Access in these places is hardly ever just or equal. Safe drinking water may come on the back of a truck, wrapped in the half-a-litre of plastic, and water for cooking and washing comes from the salted well which the municipality deems unfit but still does nothing about.
Waste is an everyday poison and gift. It can drain my resources and time, leave me vulnerable at night and at the same time provide the livelihood that feeds and clothes my children.
Electricity where and if it does come, is the often celebrated pre-paid metering system, which relies on a historic mega-grid. Slum dwellers have to buy at the premium rate because they can only afford 10-20 units at a time. Middle class residents can afford higher unit quantities at a lower cost per unit. Yet unlike their middle class counterparts, slum families utilise a smorgasbord of energy options, whether safe or unsafe, for cooking, lighting and even charging their cellphones.
I believe this is fertile ground for socio-technologists to re-think, remake and re-invent together with these communities the possibilities for just and equitable locally specific and adaptive technologies for the provision of these services and goods.
My friend and colleague Sizwe Mxobo, who is very much an activist, recently asked a World Bank representative what is wrong with our cities in Africa and how can we build better cities in Africa? Sizwe argues that African cities, where rich and poor live side by side have the potential to blaze some new trails in urban planning and design.
I am not trying to romanticise slums, slum dwellers and African cities.
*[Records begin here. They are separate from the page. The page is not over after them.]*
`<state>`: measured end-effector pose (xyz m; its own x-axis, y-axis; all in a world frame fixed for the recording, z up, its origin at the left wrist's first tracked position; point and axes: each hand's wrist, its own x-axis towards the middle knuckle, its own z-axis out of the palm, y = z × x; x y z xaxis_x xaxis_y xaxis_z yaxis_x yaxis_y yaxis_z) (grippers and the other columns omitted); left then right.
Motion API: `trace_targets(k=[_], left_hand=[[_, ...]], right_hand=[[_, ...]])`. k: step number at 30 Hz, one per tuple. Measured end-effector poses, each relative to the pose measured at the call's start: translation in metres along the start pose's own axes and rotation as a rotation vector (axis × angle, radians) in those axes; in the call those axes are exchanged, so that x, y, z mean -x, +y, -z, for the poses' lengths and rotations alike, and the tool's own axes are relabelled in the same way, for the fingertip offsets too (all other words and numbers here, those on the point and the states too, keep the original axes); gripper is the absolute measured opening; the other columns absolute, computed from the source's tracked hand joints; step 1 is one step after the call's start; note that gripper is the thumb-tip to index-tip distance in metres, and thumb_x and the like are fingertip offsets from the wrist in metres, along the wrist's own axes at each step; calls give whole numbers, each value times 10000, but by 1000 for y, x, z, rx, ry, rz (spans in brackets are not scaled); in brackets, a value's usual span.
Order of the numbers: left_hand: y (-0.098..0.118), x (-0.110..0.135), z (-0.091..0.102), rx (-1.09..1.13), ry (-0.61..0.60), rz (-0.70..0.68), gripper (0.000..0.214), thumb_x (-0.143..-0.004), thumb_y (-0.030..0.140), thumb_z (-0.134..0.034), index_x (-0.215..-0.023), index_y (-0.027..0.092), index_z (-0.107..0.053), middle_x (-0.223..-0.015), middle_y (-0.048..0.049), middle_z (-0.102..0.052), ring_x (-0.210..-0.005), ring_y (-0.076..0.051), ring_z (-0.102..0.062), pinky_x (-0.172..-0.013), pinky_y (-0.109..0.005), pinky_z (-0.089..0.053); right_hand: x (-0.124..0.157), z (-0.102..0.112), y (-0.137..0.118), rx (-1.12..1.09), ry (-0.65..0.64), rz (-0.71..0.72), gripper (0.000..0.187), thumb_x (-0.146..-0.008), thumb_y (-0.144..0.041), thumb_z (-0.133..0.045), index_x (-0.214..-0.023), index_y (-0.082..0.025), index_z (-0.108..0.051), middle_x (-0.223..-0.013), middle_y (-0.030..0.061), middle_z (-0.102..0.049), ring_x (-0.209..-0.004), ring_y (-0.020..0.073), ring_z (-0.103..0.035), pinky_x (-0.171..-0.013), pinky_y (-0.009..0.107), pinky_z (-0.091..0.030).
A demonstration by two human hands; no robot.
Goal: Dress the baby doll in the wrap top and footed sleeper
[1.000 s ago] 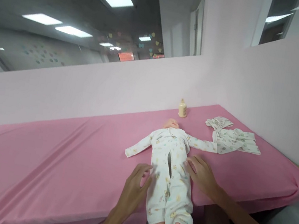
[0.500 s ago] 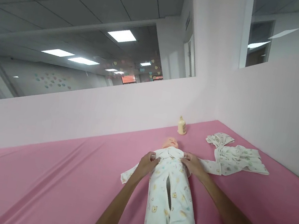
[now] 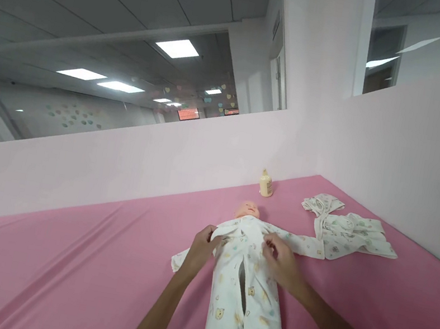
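A baby doll [image 3: 249, 209] lies on its back with its head at the far end, dressed in a white long-sleeved baby shirt [image 3: 253, 228] and bear-print split pants [image 3: 224, 296]. The pants have a long slit down the front. My left hand [image 3: 200, 249] is closed on the shirt's edge at the doll's left-of-picture side, lifting a fold. On the opposite side of the chest, my right hand [image 3: 284, 262] has its thumb and fingers pinched at the shirt's edge. Its fingertips are partly hidden. The doll's sleeves stretch out to both sides.
Pink sheeting covers the table [image 3: 99, 268]. A cream pump bottle [image 3: 266, 185] stands behind the doll's head by the wall. Printed baby clothes [image 3: 355, 233] lie to the right, with a smaller folded piece [image 3: 323, 204] behind them. White walls [image 3: 188, 153] border the table.
My left hand has moved slightly left, drawing the shirt's edge outward. The shirt front now lies more spread over the chest. My right hand has shifted slightly down.
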<state>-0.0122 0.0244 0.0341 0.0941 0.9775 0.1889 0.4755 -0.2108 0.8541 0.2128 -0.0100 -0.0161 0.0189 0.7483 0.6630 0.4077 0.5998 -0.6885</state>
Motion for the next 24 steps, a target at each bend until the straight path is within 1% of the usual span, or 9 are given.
trace_targets(k=[3, 5, 7, 9, 12, 15, 17, 21, 24], left_hand=[[-15, 34, -2, -340, 196, -375, 145, -858, 237, -487, -724, 194, -519, -665, 7, -507, -623, -143, -458, -574, -254, -371], [-28, 57, -5, -492, 234, -714, 157, -856, 155, -483, -716, 196, -539, -643, -3, -517, -629, -151, -449, -584, -266, -361], [-38, 74, -6, -552, 237, -939, 141, -853, 106, -500, -790, 201, -584, -668, -10, -558, -655, -155, -467, -610, -270, -376], [-38, 82, -7, -550, 200, -904, 157, -860, 107, -497, -897, 212, -607, -729, -15, -595, -703, -161, -510, -645, -271, -412], [-18, 79, -9, -481, 40, -492, 180, -880, 222, -496, -1029, 219, -595, -831, -23, -612, -762, -171, -558, -669, -278, -459], [10, 69, -14, -406, -107, -224, 188, -902, 337, -461, -918, 212, -601, -829, -23, -616, -752, -176, -560, -680, -290, -460], [20, 64, -21, -386, -99, -201, 258, -929, 359, -396, -844, 211, -590, -796, -23, -622, -727, -177, -557, -682, -299, -449], [15, 64, -33, -394, 3, -348, 293, -961, 331, -334, -916, 215, -600, -840, -33, -652, -752, -177, -586, -711, -308, -462], [-4, 73, -30, -451, -58, -518, 264, -960, 319, -375, -1025, 224, -612, -908, -44, -679, -820, -184, -618, -755, -313, -486]], right_hand=[[24, 2, -4, 185, -57, 296, 143, -896, -138, -404, -822, -200, -510, -748, 7, -569, -708, 150, -497, -678, 292, -394], [36, 6, -2, 267, -67, 408, 153, -892, -99, -412, -849, -199, -518, -782, 17, -590, -730, 153, -501, -692, 300, -399], [46, 10, 1, 292, -50, 443, 176, -888, -68, -412, -879, -201, -527, -801, 20, -600, -740, 152, -510, -703, 302, -411], [50, 13, 2, 286, -28, 426, 181, -888, -70, -423, -923, -207, -537, -818, 24, -600, -759, 156, -528, -715, 307, -426], [47, 11, 0, 303, -6, 300, 184, -878, -195, -534, -1062, -209, -536, -939, 58, -615, -870, 197, -567, -775, 342, -455], [37, 1, -8, 371, -61, 180, 216, -863, -279, -592, -1065, -213, -556, -990, 69, -613, -923, 222, -556, -818, 364, -450], [31, -8, -15, 377, -111, 180, 65, -901, -214, -521, -916, -213, -584, -885, 43, -603, -845, 193, -533, -779, 339, -432], [31, -15, -28, 372, -164, 330, 242, -899, -64, -413, -878, -200, -613, -831, 39, -585, -786, 169, -486, -725, 312, -394], [40, -8, -30, 394, -231, 446, 252, -880, -54, -435, -918, -206, -633, -845, 42, -593, -800, 175, -488, -729, 319, -394]])
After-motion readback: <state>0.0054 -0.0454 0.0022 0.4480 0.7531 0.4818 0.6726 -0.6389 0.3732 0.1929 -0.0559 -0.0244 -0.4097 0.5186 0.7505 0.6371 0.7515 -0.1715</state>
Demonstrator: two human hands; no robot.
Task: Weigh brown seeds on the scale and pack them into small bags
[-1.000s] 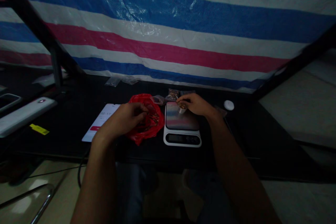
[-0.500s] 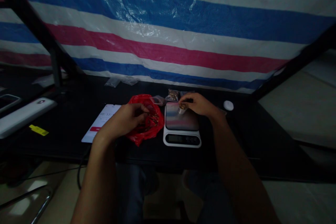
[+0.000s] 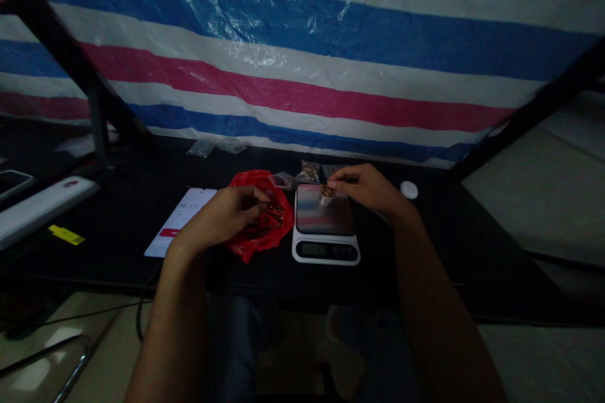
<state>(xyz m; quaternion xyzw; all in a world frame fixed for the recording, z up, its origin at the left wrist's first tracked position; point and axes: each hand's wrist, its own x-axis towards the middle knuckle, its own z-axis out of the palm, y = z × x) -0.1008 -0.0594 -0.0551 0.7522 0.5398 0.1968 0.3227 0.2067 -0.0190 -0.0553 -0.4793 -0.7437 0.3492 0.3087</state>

As evictions rage across slums in Nigeria, Sierra Leone, Togo and Ghana at the moment, I pause to wonder how we can imagine a place for slums in the urban nexus discussion when our own governments are still on a linear drive for modernity and the modern and do not accept slums as part of the contemporary urban context and fabric and its production.
It took me a long time and much walking and sitting down to understand the SDI federations’ argument that their process is social and political, that their politics, if anything, strives to be relational rather than only about power.
I ask that, as we discuss nexuses of the urban and the framings that may emerge, that we remain aware of who is being included and excluded from these discussions and that we remain historically specific and contextually aware and considerate in our proposals.
Image: with thanks to Meena Kadri on flickr.